___ Information provided ___

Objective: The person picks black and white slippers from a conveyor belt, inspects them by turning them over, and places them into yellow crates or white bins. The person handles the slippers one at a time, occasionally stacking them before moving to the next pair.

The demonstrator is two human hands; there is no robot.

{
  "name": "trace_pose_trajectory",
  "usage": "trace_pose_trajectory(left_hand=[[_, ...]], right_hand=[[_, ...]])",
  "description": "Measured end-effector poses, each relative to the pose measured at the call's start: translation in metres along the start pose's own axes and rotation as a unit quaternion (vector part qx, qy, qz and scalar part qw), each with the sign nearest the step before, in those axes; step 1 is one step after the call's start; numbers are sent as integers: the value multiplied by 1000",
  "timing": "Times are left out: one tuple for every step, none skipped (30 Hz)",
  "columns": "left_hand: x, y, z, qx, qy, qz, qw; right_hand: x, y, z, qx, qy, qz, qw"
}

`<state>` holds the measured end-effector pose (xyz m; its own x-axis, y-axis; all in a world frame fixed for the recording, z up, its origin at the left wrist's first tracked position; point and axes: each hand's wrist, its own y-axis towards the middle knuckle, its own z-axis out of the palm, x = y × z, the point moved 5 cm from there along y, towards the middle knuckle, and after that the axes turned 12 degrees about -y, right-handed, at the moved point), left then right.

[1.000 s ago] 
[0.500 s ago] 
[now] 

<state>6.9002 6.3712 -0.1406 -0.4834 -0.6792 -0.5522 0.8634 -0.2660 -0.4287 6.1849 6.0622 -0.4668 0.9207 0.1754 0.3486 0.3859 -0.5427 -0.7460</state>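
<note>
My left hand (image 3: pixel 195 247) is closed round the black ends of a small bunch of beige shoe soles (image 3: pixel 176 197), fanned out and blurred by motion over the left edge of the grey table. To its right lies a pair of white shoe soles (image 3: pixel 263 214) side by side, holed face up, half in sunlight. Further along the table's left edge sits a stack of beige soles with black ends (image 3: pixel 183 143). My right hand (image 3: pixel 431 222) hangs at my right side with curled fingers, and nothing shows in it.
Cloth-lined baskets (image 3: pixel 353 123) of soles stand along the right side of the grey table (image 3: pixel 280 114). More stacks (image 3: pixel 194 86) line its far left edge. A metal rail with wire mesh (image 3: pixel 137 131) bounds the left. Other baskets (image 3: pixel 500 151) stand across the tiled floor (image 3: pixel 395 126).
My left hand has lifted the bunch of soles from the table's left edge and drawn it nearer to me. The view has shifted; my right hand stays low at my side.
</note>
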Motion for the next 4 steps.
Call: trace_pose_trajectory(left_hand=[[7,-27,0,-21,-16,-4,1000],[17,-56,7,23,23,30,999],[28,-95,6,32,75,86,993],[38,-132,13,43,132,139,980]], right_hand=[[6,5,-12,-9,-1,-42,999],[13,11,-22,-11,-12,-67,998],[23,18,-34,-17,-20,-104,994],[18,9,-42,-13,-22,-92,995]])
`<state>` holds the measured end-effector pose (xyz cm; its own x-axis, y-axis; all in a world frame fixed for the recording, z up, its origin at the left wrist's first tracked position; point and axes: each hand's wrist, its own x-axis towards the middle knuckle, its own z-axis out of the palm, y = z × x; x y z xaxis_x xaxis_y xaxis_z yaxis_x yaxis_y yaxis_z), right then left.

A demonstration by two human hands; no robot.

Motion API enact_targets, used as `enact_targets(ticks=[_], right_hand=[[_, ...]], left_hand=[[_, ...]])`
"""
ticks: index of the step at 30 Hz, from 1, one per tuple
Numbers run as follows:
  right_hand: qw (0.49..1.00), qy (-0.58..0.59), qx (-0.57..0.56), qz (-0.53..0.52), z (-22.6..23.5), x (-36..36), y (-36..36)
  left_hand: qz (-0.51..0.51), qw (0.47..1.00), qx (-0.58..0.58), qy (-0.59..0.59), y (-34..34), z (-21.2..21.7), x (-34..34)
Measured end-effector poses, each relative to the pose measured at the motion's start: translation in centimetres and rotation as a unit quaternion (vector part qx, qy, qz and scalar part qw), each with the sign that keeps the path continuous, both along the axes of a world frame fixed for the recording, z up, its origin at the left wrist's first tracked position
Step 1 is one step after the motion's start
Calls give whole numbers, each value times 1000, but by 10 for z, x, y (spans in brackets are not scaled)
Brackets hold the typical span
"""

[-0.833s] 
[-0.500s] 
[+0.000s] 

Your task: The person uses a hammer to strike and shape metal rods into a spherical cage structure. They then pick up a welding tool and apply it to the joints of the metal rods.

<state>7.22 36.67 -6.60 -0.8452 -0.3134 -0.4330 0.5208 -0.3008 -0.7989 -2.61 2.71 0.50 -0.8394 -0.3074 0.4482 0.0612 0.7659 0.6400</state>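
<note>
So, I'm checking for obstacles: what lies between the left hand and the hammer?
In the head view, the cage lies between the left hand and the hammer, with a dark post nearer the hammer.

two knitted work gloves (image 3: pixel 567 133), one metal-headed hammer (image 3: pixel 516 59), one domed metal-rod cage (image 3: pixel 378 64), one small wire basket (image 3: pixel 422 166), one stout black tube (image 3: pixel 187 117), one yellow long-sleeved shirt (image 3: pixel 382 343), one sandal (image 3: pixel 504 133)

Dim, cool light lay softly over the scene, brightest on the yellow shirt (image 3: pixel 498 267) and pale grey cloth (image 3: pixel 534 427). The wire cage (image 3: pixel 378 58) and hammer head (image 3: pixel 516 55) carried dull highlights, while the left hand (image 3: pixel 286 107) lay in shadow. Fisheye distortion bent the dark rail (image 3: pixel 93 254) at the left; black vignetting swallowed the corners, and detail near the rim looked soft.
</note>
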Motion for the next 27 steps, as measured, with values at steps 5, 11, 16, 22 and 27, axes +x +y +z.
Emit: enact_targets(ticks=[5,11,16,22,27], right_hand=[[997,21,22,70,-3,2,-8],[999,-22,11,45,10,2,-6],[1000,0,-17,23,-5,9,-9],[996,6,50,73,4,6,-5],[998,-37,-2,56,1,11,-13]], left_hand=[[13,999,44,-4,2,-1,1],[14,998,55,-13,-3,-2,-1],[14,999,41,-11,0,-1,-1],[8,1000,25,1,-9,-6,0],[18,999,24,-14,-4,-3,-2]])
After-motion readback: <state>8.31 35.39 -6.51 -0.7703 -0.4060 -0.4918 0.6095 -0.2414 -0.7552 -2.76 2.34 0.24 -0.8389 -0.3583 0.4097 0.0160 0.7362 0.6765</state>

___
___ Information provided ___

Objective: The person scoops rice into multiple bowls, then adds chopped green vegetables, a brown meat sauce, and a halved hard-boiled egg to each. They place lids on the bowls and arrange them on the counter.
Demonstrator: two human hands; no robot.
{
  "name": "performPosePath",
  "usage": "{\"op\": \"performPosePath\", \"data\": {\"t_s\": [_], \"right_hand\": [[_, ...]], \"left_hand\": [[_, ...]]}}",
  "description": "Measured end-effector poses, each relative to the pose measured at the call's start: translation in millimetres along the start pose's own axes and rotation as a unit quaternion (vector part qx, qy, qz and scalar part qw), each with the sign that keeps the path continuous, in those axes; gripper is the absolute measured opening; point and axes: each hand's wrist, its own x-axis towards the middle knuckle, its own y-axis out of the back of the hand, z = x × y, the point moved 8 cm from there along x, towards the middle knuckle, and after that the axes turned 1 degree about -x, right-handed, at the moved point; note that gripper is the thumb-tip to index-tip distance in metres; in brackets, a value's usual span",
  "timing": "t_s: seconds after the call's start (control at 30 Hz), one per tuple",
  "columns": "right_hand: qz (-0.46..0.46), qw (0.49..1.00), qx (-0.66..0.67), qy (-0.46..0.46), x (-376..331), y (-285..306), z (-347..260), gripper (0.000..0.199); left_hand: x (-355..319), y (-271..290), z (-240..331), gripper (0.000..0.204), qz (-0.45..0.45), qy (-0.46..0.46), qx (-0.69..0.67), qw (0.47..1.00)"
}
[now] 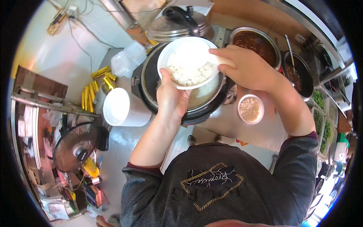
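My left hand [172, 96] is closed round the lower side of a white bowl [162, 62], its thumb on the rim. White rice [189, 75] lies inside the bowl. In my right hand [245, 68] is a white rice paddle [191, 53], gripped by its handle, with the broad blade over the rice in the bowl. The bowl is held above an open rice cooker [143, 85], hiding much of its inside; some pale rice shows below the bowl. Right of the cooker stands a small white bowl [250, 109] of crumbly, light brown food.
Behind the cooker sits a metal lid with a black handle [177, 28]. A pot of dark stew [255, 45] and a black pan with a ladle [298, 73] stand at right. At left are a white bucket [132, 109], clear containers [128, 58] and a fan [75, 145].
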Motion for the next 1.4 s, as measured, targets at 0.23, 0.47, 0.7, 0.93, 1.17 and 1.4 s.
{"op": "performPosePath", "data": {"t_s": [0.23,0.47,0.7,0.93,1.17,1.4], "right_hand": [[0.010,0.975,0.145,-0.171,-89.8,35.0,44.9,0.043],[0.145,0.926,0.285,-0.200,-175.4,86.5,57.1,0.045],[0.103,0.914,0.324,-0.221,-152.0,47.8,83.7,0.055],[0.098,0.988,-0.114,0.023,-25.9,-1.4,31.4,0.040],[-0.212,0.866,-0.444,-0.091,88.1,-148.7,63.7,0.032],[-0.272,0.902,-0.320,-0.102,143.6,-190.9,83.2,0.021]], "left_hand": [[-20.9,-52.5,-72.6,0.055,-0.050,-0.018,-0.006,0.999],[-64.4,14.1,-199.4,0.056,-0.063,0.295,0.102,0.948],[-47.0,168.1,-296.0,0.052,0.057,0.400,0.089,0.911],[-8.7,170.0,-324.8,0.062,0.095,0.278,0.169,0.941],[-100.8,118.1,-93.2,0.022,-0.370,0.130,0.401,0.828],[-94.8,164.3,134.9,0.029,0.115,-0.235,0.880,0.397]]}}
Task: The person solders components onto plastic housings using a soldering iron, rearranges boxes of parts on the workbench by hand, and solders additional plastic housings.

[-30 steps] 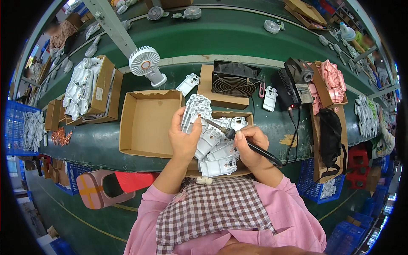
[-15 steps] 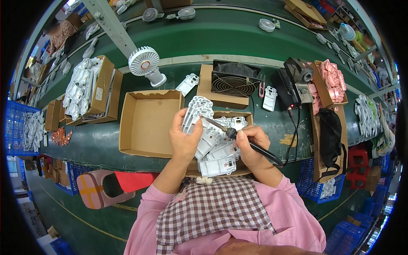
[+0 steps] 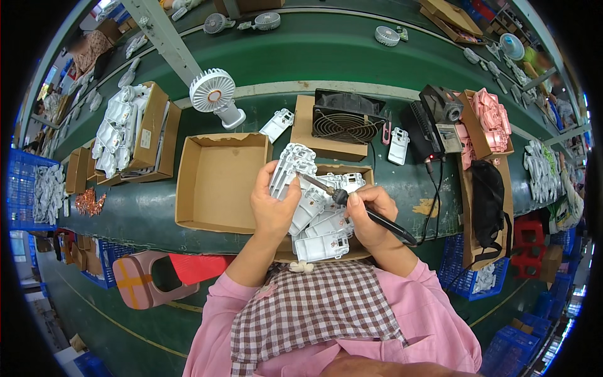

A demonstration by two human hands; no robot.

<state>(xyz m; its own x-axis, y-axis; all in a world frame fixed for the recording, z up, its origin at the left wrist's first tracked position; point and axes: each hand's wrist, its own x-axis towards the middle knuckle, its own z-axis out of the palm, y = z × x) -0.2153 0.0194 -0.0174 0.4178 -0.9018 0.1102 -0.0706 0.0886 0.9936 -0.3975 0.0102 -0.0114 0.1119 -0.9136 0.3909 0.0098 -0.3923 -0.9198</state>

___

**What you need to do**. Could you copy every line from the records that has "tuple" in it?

**Written answer**.
  "timing": "Times are left out: one tuple for every step, none skipped (30 Hz)",
ticks: index of the step at 30 Hz, from 1, one per tuple
  "timing": "t_s: seconds after the call's start (control at 30 Hz), one per tuple",

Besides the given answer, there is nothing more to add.